[testing] failing tests/deepspeed/test_deepspeed.py::TrainerIntegrationDeepSpeed::test_stage3_nvme_offload
See original GitHub issueSo a few days ago tests/deepspeed/test_deepspeed.py::TrainerIntegrationDeepSpeed::test_stage3_nvme_offload
started hanging and getting killed by pytest-timeout.
It gets stuck in _jit_compile
which never completes. This is nvme-specific, as all other deepspeed tests that use jit work just fine.
If I run it on my own setup by first removing rm -rf ~/.cache/torch_extensions/
it works just fine. So it happens only on that github-actions runner.
I went back to the logs from a few days back when it wasn’t failing and checked that it’s the same libaio packages installed on both cases:
Get:1 http://archive.ubuntu.com/ubuntu focal/main amd64 libaio1 amd64 0.3.112-5 [7184 B]
Get:2 http://archive.ubuntu.com/ubuntu focal/main amd64 libaio-dev amd64 0.3.112-5 [13.7 kB]
@tjruwase, any insights to why it might start hanging on building the nvme cuda extention?
The main difference is that the successful run was using deepspeed-0.4.2 and it started failing with deepspeed-0.4.3 release. I looked through the changes since 0.4.2 and I don’t see anything remotely related to the op_builder other than https://github.com/microsoft/DeepSpeed/pull/1213 - could that be related?
The full log is:
self = <test_deepspeed.TrainerIntegrationDeepSpeed testMethod=test_stage3_nvme_offload>
@require_deepspeed_aio
def test_stage3_nvme_offload(self):
with mockenv_context(**self.dist_env_1_gpu):
# this actually doesn't have to be on NVMe, any storage will do since this test only
# runs a simple check that we can use some directory as if it were NVMe
nvme_path = self.get_auto_remove_tmp_dir()
nvme_config = dict(device="nvme", nvme_path=nvme_path)
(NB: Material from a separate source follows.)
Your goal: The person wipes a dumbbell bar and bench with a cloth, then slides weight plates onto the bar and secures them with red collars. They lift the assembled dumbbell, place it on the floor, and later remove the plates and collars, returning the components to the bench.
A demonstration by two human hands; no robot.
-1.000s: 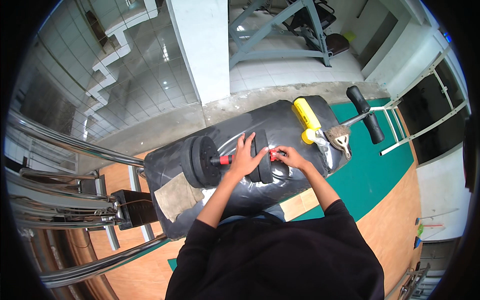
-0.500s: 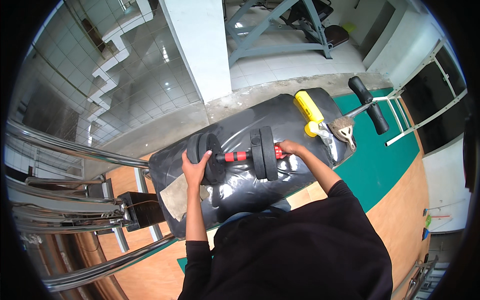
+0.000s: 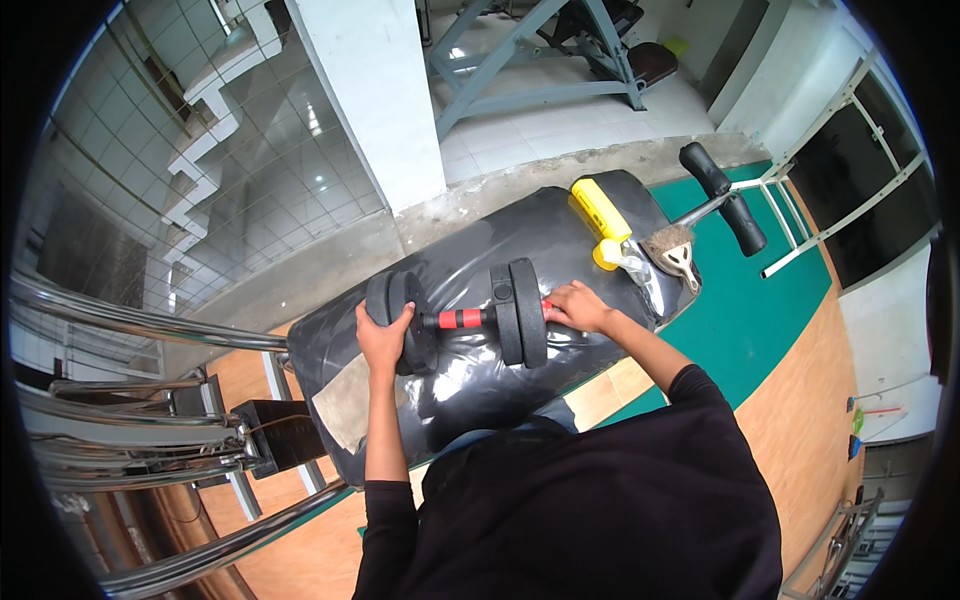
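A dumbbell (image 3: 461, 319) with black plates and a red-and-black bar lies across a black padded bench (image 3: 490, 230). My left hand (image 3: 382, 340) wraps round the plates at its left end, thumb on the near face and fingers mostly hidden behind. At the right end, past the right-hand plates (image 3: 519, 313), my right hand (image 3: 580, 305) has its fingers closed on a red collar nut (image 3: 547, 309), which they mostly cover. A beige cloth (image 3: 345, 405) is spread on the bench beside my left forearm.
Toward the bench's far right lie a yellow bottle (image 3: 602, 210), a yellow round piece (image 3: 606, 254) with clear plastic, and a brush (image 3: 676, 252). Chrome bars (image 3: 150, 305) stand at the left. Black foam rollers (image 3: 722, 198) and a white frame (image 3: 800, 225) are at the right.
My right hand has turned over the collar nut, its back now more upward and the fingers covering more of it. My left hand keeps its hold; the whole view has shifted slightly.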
ds_config_zero3_dict = self.get_config_dict(ZERO3)
ds_config_zero3_dict["zero_optimization"]["offload_optimizer"] = nvme_config
ds_config_zero3_dict["zero_optimization"]["offload_param"] = nvme_config
trainer = get_regression_trainer(local_rank=0, fp16=True, deepspeed=ds_config_zero3_dict)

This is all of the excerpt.